About this task = Print every line of the data word for word.
*** Block opens ***
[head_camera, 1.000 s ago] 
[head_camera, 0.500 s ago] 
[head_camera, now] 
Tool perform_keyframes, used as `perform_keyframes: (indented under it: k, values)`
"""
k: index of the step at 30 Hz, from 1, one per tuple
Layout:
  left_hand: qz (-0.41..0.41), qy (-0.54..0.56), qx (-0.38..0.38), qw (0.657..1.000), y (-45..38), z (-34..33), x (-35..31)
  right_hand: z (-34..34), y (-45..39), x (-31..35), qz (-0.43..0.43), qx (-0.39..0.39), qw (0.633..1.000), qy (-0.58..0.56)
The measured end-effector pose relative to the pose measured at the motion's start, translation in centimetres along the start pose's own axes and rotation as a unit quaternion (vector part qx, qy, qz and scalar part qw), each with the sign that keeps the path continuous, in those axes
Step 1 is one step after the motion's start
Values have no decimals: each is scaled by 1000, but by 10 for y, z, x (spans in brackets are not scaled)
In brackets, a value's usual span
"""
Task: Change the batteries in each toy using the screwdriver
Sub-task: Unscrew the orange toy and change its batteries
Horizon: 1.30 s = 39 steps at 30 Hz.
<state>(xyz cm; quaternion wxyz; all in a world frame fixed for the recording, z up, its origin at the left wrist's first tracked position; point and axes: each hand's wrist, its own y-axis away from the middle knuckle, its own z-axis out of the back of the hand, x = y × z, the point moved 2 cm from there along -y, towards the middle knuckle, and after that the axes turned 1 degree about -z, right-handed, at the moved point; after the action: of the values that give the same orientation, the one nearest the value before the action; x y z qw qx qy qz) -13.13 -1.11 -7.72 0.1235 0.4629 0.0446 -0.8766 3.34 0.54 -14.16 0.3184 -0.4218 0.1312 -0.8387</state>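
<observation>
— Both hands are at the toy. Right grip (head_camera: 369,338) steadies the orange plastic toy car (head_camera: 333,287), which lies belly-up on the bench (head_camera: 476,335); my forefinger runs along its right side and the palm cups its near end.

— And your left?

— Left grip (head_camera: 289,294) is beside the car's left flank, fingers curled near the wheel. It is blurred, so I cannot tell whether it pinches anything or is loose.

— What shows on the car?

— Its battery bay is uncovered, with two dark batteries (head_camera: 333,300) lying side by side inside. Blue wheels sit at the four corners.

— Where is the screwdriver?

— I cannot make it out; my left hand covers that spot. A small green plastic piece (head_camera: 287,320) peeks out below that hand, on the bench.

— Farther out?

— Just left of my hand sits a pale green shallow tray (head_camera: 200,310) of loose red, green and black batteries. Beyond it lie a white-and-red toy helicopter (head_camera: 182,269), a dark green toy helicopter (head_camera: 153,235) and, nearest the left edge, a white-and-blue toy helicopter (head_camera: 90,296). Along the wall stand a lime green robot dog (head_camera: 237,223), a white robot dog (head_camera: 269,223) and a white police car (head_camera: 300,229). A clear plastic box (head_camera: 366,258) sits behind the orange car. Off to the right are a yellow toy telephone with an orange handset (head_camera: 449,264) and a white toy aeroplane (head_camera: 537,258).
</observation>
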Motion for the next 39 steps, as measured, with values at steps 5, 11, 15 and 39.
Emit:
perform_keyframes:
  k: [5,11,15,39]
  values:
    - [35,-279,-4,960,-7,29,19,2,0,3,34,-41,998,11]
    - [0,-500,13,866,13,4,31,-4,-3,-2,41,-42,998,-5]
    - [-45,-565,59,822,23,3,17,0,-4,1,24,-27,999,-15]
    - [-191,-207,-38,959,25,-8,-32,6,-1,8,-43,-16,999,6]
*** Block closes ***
Problem solution =
[head_camera, 1.000 s ago] 
[head_camera, 0.500 s ago] 
[head_camera, now] 
Tool perform_keyframes, used as `perform_keyframes: (indented under it: k, values)`
"""
k: index of the step at 30 Hz, from 1, one per tuple
Layout:
  left_hand: qz (-0.41..0.41), qy (-0.54..0.56), qx (-0.38..0.38), qw (0.657..1.000), y (-45..38), z (-34..33), x (-35..31)
  right_hand: z (-34..34), y (-45..39), x (-31..35), qz (-0.43..0.43), qx (-0.39..0.39), qw (0.633..1.000), qy (-0.58..0.56)
The measured end-effector pose relative to the pose measured at the motion's start, translation in centimetres along the start pose's own axes and rotation as a unit quaternion (vector part qx, qy, qz and scalar part qw), each with the sign that keeps the path continuous, in those axes
Step 1 is one step after the motion's start
Values have no decimals: each is scaled by 1000, but by 10 for y, z, x (spans in brackets are not scaled)
In brackets, a value's usual span
"""
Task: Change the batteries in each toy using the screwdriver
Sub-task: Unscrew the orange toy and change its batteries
Horizon: 1.30 s = 39 steps at 30 Hz.
<state>(xyz cm; quaternion wxyz; all in a world frame fixed for the recording, z up, its origin at the left wrist's first tracked position; point and axes: each hand's wrist, its own y-axis away from the middle knuckle, its own z-axis out of the back of the hand, x = y × z, the point moved 2 cm from there along -y, towards the middle knuckle, and after that the axes turned 1 degree about -z, right-handed, at the moved point; after the action: of the values that give the same orientation, the one nearest the value before the action; x y z qw qx qy qz) -13.13 -1.11 -7.72 0.1235 0.4629 0.0446 -0.8766 3.34 0.54 -14.16 0.3184 -0.4218 0.1312 -0.8387</state>
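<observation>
— Both hands are at the toy. Right grip (head_camera: 369,338) steadies the orange plastic toy car (head_camera: 333,287), which lies belly-up on the bench (head_camera: 476,335); my forefinger runs along its right side and the palm cups its near end.

— And your left?

— Left grip (head_camera: 289,294) is beside the car's left flank, fingers curled near the wheel. It is blurred, so I cannot tell whether it pinches anything or is loose.

— What shows on the car?

— Its battery bay is uncovered, with two dark batteries (head_camera: 333,300) lying side by side inside. Blue wheels sit at the four corners.

— Where is the screwdriver?

— I cannot make it out; my left hand covers that spot. A small green plastic piece (head_camera: 287,320) peeks out below that hand, on the bench.

— Farther out?

— Just left of my hand sits a pale green shallow tray (head_camera: 200,310) of loose red, green and black batteries. Beyond it lie a white-and-red toy helicopter (head_camera: 182,269), a dark green toy helicopter (head_camera: 153,235) and, nearest the left edge, a white-and-blue toy helicopter (head_camera: 90,296). Along the wall stand a lime green robot dog (head_camera: 237,223), a white robot dog (head_camera: 269,223) and a white police car (head_camera: 300,229). A clear plastic box (head_camera: 366,258) sits behind the orange car. Off to the right are a yellow toy telephone with an orange handset (head_camera: 449,264) and a white toy aeroplane (head_camera: 537,258).
</observation>
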Motion for the next 39 steps, as measured, with values at steps 5, 11, 15 and 39.
Emit:
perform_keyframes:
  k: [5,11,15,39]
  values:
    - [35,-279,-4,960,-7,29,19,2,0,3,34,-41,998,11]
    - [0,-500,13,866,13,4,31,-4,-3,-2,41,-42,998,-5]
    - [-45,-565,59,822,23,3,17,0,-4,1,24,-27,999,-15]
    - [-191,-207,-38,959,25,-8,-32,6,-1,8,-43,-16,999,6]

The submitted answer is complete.